What carries the audience is the central performance of Jordon Armstrong as Rolfe. His hair dyed gold atop a 200-watt grin of optimism between apple cheeks, Armstrong convincingly portrays Rolfe’s faultless ambition and admirable determination with a naiveté that makes him heedless of the danger inherent in his unbridled willingness to help this new cause that claims to value him. As he is asked to participate in ever more ethically dubious challenges, Armstrong depicts the growing anguish behind the bright gleam in his eyes. Armstrong is easily the best thing in the production.
The story opens as the bright cheery Rolfe is being recruited by the ruthless mustache-twirling Nazi organizer Herr Zeller (Michael Kehr) to use his position as telegram delivery boy to spy on the von Trapps and to escalate his platonic friendship with Liesel into a romance. (When asked, Rolfe says, “She is sixteen. Going on seventeen…. I am seventeen. Going on eighteen.”)
Over time, we see how this blue collar boy with no prospects is seduced by the promise of power and stature. Obviously, the play has resonances for our time.
Zeller, a passing character in the musical, has already recruited the Von Trapp’s butler Franz (Larry Buzzeo) to spy on the family and to romance the housekeeper Frau Schmidt (Carol Caselle) for even more intelligence. Turns out that Schmidt’s nephew Johan (Sahid Pabon) has been Rolfe’s lover for some time and they hang out at the athletic club where gays gather.
Suffice it to say that, without much subtlety or surprise, almost everyone gets backed into threatening, blackmailing and betraying almost everybody. The play suddenly gels in the final 15 minutes as the compromises close around Rolfe like a raw-grained noose. But the promised radicalization of the title is not completed unless the title is meant sardonically. By the end, Rolfe despises himself for what he has and is doing as the lights dim.
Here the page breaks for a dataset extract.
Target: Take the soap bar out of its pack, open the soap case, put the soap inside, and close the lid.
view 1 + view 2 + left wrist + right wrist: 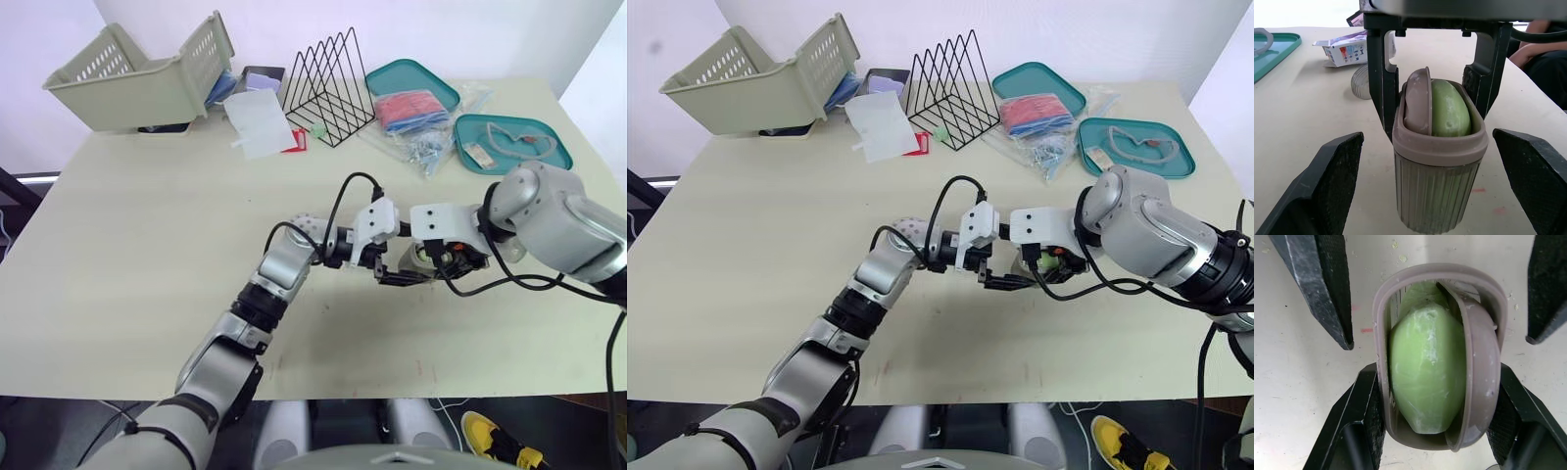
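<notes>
A brown-grey ribbed soap case (1437, 191) stands upright on the table. The green soap bar (1450, 110) sits inside it, with the brown lid (1418, 103) tilted in beside the soap and not closed flat. My right gripper (1436, 391) is shut on the case, its fingers (1359, 421) pressed on both sides. My left gripper (397, 276) faces it, open, with its fingers (1322, 186) wide apart on either side of the case and not touching it. The opened soap pack (1347, 49) lies on the table further back.
A clear ribbed round piece (1359, 83) lies behind the case. At the table's back are a beige basket (137, 73), a white sheet (260, 122), a black wire rack (328, 83) and two teal trays (411, 76) (514, 147). A person's arm (1540, 49) rests nearby.
</notes>
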Motion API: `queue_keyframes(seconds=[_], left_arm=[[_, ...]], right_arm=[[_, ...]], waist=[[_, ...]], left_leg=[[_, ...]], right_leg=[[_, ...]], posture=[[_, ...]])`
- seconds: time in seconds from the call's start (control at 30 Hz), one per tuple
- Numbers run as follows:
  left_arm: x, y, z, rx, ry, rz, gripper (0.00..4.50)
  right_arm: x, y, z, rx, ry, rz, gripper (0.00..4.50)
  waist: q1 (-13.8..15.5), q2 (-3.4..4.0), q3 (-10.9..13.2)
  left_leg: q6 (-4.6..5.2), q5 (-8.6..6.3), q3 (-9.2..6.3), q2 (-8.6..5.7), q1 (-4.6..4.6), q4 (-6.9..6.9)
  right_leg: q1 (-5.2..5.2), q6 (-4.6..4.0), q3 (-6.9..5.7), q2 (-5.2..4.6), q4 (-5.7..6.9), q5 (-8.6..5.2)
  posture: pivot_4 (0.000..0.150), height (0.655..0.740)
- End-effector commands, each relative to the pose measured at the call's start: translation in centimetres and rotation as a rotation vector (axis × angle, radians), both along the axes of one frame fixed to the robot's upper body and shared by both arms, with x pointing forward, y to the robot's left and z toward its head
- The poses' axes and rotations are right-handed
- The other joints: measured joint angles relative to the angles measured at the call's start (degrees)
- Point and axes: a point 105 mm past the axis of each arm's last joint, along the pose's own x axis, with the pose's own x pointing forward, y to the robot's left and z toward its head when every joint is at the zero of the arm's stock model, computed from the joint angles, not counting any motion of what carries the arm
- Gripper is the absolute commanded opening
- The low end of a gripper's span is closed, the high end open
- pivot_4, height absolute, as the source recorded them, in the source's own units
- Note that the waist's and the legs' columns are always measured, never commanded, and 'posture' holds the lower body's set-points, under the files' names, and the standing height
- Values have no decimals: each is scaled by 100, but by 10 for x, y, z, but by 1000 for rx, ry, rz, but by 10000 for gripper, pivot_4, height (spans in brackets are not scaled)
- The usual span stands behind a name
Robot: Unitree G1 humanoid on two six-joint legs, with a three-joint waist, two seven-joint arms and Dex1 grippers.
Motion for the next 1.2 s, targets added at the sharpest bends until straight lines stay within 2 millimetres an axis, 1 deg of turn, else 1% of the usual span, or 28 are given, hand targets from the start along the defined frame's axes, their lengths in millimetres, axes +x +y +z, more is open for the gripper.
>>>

Director Andy Rogow does what he can but the script needs an overhaul. First, it’s hard to know quite what tone Bergh wants the play to strike. Just as the audience begins to get caught up in the increasing tension and threat, Bergh tosses in mood-spoiling meta-references like saying that Maria has confidence, or or she is clean and bright and smells like edelweiss.
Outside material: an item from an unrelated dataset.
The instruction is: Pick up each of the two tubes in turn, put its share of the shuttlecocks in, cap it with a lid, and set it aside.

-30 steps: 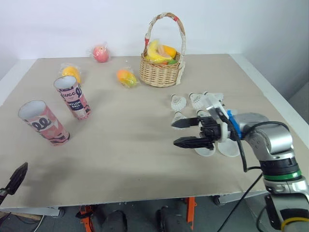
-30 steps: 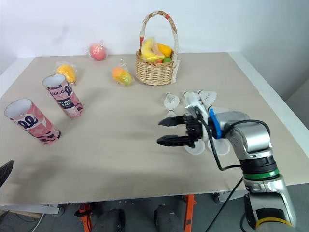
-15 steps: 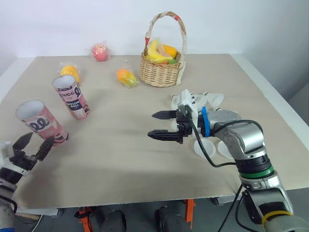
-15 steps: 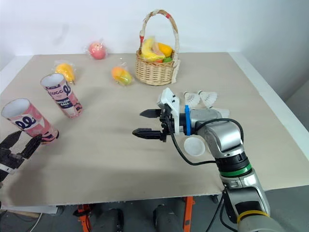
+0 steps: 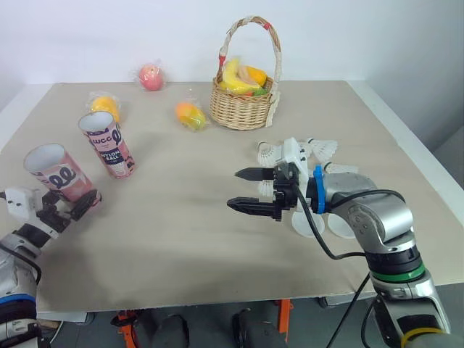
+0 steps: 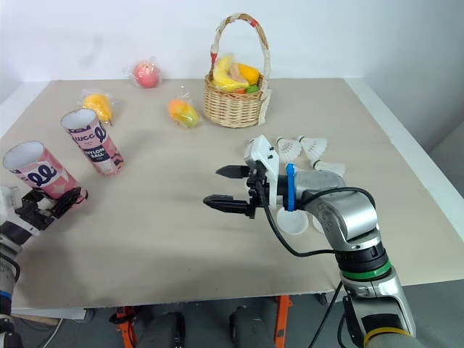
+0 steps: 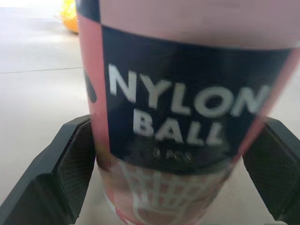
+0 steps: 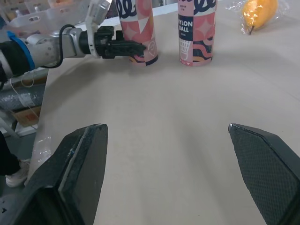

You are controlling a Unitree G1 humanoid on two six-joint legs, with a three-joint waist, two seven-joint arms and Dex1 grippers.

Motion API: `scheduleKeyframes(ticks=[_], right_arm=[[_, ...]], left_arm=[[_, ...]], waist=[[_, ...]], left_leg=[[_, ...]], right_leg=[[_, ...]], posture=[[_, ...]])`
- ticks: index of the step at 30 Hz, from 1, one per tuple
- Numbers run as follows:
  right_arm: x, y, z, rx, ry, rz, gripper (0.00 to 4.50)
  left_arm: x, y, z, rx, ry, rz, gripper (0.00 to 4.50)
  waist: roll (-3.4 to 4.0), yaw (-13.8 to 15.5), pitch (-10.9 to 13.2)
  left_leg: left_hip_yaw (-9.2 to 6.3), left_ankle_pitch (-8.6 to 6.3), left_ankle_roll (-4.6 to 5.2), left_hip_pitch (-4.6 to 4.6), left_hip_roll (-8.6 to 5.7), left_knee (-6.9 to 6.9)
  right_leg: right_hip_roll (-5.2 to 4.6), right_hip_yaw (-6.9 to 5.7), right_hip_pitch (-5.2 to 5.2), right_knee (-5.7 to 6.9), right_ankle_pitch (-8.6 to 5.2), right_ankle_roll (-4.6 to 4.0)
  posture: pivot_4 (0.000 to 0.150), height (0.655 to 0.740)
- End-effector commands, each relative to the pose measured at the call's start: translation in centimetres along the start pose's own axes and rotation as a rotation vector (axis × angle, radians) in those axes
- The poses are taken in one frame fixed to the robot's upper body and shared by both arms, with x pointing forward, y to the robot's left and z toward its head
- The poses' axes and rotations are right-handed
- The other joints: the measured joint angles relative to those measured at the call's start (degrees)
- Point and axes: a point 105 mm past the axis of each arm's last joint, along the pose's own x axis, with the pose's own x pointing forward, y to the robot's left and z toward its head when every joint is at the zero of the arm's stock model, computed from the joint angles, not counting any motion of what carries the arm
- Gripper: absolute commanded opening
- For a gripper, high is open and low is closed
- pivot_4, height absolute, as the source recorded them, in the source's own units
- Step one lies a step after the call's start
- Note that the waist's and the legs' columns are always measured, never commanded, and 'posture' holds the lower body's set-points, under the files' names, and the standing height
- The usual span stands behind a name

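Two pink and navy "nylon ball" tubes stand open-topped at the table's left, the near tube (image 5: 56,176) and the far tube (image 5: 107,145). My left gripper (image 5: 70,206) is open, with a finger (image 7: 70,173) on each side of the near tube's base (image 7: 187,117). My right gripper (image 5: 233,189) hovers open and empty over the table's middle. Behind it lie several white shuttlecocks (image 5: 269,152) and two white lids (image 5: 341,223). The right wrist view shows both tubes (image 8: 196,33) with my left gripper (image 8: 123,47) at the near one.
A wicker basket (image 5: 243,105) of fruit stands at the back centre. Wrapped fruits lie at the back left: a red one (image 5: 150,77), a yellow one (image 5: 107,109) and an orange one (image 5: 190,116). The table's front edge (image 5: 181,301) runs close to both arms.
My left gripper has come up from the front-left table edge to the near tube's base. My right gripper swung left from the lids toward the table's middle, still open.
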Motion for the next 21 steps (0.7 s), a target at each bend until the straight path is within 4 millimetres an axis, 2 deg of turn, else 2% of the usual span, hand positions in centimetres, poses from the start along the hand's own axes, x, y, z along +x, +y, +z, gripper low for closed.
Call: scheduleKeyframes(ticks=[1, 2, 3, 5, 6, 7, 14, 18, 21], right_arm=[[-0.7, 0.2, 1.2, -0.044, -0.030, -0.023, 4.39], [-0.7, 0.2, 1.2, -0.043, -0.031, -0.026, 4.39], [-0.8, 0.2, 1.2, -0.044, -0.031, -0.029, 4.46], [-0.8, 0.1, 1.2, -0.042, -0.033, -0.032, 4.50], [-0.7, 0.0, 1.2, -0.042, -0.033, -0.033, 4.50], [-0.7, 0.0, 1.2, -0.042, -0.033, -0.034, 4.50], [-0.7, -0.1, 1.3, -0.046, -0.034, -0.031, 4.50], [-0.8, -0.3, 1.4, -0.045, -0.034, -0.033, 4.50], [-1.3, -0.3, 1.4, -0.032, -0.037, -0.032, 4.50]], left_arm=[[0.1, 0.6, 1.2, 0.067, -0.009, -0.005, 4.50], [0.2, 0.6, 1.4, 0.074, -0.013, -0.005, 4.50], [0.4, 0.7, 1.6, 0.087, -0.015, -0.003, 4.26], [0.5, 0.8, 1.7, 0.104, -0.016, -0.003, 3.74], [0.6, 0.8, 1.7, 0.105, -0.015, -0.003, 3.21], [0.5, 0.8, 1.6, 0.114, -0.008, -0.005, 3.03], [0.0, 0.4, 1.3, 0.132, 0.013, -0.021, 3.03], [-0.3, 0.1, 2.8, 0.186, -0.001, -0.043, 3.03], [-0.5, -1.7, 4.2, 0.241, 0.063, -0.186, 3.03]], waist=[[0.00, -0.02, 0.00], [0.00, -0.02, 0.00], [0.00, -0.02, 0.00], [0.00, 0.00, 0.00], [0.00, 0.00, 0.00], [0.00, 0.00, 0.00], [0.00, -0.01, 0.00], [0.00, -0.02, 0.00], [-0.02, -0.02, 0.00]], left_leg=[[0.01, 0.00, 0.00, 0.00, 0.00, 0.00], [0.02, 0.00, 0.00, 0.00, 0.00, 0.01], [0.02, 0.00, 0.00, -0.01, 0.00, 0.00], [-0.02, 0.00, 0.00, -0.05, 0.00, 0.00], [-0.06, 0.00, 0.00, -0.07, 0.00, 0.01], [-0.06, 0.00, 0.00, -0.08, 0.00, 0.01], [-0.07, 0.00, 0.00, -0.10, 0.00, 0.02], [-0.06, 0.00, 0.00, -0.11, 0.02, 0.02], [-0.08, 0.00, 0.00, -0.16, 0.04, 0.03]], right_leg=[[0.00, 0.00, 0.00, 0.00, 0.00, 0.00], [-0.01, 0.02, 0.00, 0.00, 0.00, 0.00], [-0.01, 0.01, -0.01, 0.00, 0.00, 0.00], [0.00, -0.03, -0.03, 0.00, 0.00, 0.00], [0.00, -0.05, -0.03, 0.00, 0.00, 0.00], [0.00, -0.06, -0.03, 0.00, 0.00, 0.00], [-0.01, -0.06, -0.05, 0.00, 0.00, 0.00], [-0.01, -0.05, -0.06, 0.01, 0.01, -0.01], [-0.01, -0.08, -0.10, 0.02, 0.02, -0.02]], posture=[[0.150, 0.7400], [0.150, 0.7400], [0.150, 0.7400], [0.150, 0.7400], [0.150, 0.7400], [0.150, 0.7400], [0.150, 0.7400], [0.150, 0.7400], [0.150, 0.7400]])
Yet another shortcoming is that the “radicalization of Rolfe” really only takes up about 60 percent of the play; the rest has the other characters maneuvering and manipulating each other in scenes that have at best a marginal connection to Rolfe’s arc.
Ardean Landhuis’ simple set design was effective: a scenic view of the mountains flanked by large posters most likely seen in travel agent offices and large recruiting posters depicting beaming Hitler youth.
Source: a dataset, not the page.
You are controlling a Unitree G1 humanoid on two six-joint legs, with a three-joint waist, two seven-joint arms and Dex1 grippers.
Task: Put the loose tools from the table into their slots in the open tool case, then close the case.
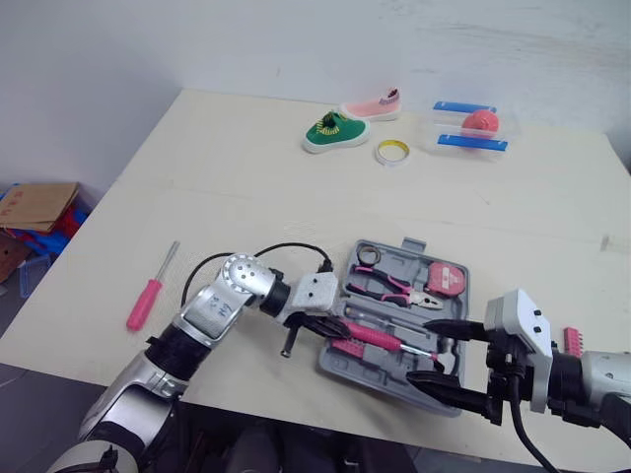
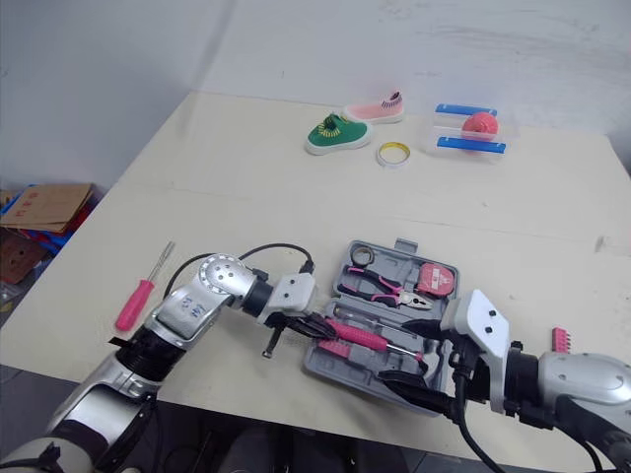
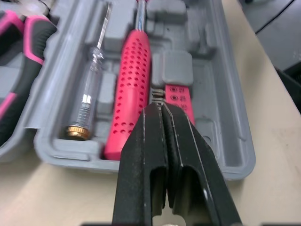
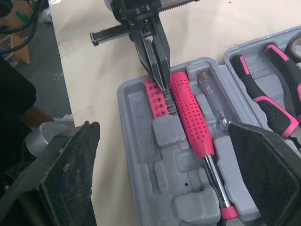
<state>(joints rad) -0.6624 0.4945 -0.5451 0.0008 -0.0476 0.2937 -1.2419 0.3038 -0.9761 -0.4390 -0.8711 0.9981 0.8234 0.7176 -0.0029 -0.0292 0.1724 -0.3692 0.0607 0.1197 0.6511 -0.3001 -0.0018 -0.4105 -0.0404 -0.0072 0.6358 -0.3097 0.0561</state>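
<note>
Left fingers meet over the pink bit holder; right fingers gape wide.

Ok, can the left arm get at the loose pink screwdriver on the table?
Probably yes. The pink screwdriver lies on bare table on the robot's left, nothing around it. The left tool is shut at the tool case, so it must swing over and open first.

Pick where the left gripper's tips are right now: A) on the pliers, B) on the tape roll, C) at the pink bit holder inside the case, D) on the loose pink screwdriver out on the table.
C: the left gripper has its fingers shut, tips at the pink bit holder beside the pink-handled driver in the tool case; the loose screwdriver lies well apart from it.
</note>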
Critics should never judge a play based on what they would like to see it be; they should respect the vision of the artists. But it was almost impossible to dismiss the recurring chilling scene in Bob Fosse’s film of Cabaret of an Aryan youth singing “Tomorrow Belongs To Me.” Tracing that kid’s radicalization and psyche would have been fascinating.
The Radicalization of Rolfe runs through April 29 at the Island City Stage at the Abyss Theatre, 2304 N. Dixie Highway, in Wilton Manors, 954-519-2533, IslandCityStage.org, or email firstname.lastname@example.org. 8 p.m. Thursdays through Saturdays; 2 p.m. Saturdays; 5 p.m. Sundays. Running time two hours with one 15-minute intermission. Tickets are $45.
A word about parking: You may park in any of the spaces around the entire building in which the theatre is located, regardless of tow signs. In addition, you may park at the Poverello Live Well Center located behind the theatre (ignore the towing signs posted there). Please do not park in the retail space directly across the street from the Island City Stage front door.